=== Assignment ===
Some lines hold the string "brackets". Copy all of them from the material that follows.

=== Record excerpts ===
━━━

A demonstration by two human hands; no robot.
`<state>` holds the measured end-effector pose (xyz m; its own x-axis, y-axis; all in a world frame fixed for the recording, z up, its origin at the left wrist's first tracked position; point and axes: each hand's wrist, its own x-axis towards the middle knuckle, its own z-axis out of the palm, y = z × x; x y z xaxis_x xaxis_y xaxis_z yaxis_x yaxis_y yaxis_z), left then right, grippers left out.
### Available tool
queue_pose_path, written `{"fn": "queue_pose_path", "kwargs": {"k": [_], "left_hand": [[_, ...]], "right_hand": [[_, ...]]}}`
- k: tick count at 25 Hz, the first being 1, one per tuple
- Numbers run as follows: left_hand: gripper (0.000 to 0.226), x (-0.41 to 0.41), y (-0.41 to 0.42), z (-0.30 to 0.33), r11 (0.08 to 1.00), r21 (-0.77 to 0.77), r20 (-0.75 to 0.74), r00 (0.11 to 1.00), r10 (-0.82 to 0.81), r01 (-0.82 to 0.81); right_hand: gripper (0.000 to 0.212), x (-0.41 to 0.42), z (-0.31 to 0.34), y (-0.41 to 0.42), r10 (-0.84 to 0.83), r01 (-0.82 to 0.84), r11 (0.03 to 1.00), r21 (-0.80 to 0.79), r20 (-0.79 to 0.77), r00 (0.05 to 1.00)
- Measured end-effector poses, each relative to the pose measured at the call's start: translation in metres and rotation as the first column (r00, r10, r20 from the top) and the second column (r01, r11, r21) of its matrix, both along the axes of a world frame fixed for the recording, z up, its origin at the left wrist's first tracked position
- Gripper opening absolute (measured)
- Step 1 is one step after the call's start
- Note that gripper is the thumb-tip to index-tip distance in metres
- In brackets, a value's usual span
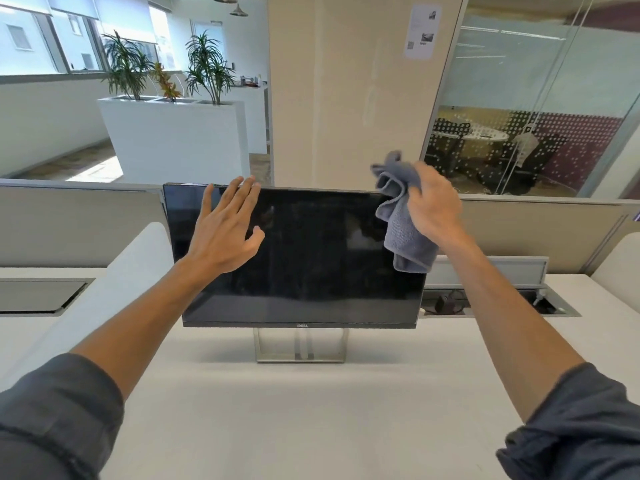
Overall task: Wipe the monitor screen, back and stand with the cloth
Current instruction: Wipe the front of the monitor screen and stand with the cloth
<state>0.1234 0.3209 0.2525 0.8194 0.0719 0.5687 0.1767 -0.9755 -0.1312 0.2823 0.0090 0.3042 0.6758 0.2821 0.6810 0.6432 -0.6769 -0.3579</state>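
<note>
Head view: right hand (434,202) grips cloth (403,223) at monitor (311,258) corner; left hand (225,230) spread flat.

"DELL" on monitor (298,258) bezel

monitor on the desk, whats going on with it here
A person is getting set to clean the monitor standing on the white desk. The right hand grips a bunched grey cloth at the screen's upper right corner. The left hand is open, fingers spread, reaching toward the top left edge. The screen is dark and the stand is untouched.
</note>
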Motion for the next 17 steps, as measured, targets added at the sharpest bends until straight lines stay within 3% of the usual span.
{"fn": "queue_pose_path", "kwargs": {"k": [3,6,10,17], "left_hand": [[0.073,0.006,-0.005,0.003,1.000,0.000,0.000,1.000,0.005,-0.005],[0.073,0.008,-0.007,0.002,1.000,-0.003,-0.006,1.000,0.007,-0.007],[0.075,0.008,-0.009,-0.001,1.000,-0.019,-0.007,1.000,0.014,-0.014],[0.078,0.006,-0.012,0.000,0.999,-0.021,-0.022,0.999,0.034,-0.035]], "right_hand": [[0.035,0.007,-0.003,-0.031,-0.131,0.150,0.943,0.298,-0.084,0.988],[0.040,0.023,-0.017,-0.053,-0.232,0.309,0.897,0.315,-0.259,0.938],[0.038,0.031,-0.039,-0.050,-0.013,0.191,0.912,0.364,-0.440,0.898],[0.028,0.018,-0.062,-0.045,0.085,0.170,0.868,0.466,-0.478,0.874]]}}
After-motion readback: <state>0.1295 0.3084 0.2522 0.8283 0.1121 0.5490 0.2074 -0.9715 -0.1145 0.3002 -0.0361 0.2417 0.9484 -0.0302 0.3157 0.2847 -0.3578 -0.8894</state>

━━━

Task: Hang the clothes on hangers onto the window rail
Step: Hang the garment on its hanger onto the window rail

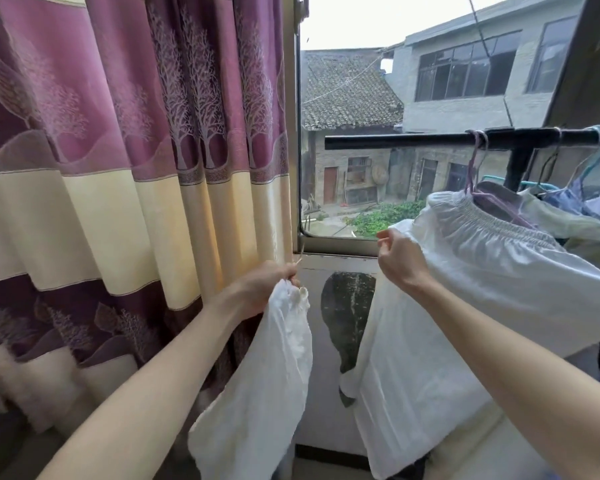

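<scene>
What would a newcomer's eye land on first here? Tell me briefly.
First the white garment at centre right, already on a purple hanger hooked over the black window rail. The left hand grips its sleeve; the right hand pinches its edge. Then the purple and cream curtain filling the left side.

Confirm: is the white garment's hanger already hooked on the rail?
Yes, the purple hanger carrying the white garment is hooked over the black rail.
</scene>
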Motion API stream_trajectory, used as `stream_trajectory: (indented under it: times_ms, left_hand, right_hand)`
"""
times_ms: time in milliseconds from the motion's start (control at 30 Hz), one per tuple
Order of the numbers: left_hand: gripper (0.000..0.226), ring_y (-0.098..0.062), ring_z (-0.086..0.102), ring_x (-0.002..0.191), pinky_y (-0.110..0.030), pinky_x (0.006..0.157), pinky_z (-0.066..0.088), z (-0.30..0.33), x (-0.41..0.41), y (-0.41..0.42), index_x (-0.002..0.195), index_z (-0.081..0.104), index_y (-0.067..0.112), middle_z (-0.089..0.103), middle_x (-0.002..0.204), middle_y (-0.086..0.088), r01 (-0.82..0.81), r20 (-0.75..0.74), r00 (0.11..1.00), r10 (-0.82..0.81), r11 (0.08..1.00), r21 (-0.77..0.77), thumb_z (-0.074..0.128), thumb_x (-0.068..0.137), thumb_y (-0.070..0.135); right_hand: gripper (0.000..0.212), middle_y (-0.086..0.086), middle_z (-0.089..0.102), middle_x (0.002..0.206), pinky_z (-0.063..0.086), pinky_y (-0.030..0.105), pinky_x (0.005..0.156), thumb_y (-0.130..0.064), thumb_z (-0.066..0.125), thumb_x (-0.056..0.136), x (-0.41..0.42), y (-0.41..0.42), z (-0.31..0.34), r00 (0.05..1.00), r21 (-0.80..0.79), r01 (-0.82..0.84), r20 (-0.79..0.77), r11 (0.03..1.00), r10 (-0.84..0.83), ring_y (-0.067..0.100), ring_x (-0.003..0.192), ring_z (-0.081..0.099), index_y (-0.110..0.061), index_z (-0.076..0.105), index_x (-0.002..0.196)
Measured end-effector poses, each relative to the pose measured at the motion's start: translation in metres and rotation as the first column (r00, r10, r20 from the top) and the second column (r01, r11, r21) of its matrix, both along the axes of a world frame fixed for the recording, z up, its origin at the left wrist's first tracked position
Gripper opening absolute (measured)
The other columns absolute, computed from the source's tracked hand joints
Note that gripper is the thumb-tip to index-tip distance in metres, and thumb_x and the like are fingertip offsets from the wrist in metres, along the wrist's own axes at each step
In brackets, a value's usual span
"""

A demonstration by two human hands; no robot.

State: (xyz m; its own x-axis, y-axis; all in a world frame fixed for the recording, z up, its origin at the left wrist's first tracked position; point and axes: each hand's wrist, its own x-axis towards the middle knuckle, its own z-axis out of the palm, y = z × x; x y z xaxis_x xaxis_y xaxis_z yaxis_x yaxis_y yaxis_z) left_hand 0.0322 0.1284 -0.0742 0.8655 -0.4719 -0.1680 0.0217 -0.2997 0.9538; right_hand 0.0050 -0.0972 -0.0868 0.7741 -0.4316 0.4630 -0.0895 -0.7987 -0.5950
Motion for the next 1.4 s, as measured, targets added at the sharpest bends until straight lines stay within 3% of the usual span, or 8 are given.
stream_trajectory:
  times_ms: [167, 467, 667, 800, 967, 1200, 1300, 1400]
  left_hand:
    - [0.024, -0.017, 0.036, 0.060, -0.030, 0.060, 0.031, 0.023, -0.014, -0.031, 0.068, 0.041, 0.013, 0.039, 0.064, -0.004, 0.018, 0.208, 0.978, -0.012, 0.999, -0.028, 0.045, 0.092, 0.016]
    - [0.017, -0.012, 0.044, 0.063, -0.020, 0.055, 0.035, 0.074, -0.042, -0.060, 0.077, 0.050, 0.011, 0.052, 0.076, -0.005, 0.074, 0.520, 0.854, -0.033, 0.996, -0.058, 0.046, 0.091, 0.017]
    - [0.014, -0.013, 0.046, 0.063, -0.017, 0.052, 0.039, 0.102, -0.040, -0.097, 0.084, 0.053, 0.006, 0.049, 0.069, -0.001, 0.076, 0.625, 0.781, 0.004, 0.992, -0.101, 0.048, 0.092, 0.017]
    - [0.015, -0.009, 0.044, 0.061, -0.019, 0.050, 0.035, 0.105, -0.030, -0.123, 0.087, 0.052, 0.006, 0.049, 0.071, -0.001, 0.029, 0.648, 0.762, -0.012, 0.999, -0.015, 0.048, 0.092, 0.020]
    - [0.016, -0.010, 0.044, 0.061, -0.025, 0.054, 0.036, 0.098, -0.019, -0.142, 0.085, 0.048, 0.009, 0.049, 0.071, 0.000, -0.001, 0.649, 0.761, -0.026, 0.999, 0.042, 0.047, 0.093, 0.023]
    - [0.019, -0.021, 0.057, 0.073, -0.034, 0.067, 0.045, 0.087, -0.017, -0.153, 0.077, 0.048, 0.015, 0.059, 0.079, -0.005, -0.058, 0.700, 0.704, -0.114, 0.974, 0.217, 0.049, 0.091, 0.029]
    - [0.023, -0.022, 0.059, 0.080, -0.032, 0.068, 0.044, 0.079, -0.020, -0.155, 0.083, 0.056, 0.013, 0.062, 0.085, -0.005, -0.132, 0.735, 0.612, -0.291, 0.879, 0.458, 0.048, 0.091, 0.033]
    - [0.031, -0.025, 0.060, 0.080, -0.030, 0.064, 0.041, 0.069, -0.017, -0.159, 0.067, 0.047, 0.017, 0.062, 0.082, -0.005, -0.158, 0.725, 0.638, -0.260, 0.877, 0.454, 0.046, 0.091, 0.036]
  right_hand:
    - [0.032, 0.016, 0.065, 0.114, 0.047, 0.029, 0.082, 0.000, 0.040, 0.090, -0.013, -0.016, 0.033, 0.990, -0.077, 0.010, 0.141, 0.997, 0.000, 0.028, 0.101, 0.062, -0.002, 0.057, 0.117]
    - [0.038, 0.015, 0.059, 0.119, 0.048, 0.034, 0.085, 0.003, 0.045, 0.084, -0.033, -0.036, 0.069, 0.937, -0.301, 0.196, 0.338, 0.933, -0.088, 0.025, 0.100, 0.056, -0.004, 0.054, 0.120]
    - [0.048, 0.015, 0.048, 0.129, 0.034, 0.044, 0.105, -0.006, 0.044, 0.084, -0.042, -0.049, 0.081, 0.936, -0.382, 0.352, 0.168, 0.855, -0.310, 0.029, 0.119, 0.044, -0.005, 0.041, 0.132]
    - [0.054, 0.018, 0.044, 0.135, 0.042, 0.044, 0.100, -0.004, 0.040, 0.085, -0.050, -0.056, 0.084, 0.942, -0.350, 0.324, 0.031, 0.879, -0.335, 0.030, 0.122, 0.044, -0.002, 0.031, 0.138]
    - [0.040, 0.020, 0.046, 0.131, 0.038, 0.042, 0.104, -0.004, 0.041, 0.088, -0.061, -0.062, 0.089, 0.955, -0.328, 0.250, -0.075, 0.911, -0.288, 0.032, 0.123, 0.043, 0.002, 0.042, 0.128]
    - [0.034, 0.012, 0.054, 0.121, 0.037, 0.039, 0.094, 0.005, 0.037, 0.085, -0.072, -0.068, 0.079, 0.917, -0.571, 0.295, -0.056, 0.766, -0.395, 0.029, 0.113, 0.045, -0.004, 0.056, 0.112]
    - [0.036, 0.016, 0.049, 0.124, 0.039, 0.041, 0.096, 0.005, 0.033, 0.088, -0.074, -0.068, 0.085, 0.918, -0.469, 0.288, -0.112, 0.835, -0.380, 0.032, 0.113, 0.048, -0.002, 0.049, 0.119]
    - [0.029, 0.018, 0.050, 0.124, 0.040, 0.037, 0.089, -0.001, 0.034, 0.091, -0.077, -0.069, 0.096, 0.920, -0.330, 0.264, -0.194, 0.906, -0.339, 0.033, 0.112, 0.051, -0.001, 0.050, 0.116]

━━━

=== Response box ===
- In brackets, a value's usual span
In brackets, a value's usual span

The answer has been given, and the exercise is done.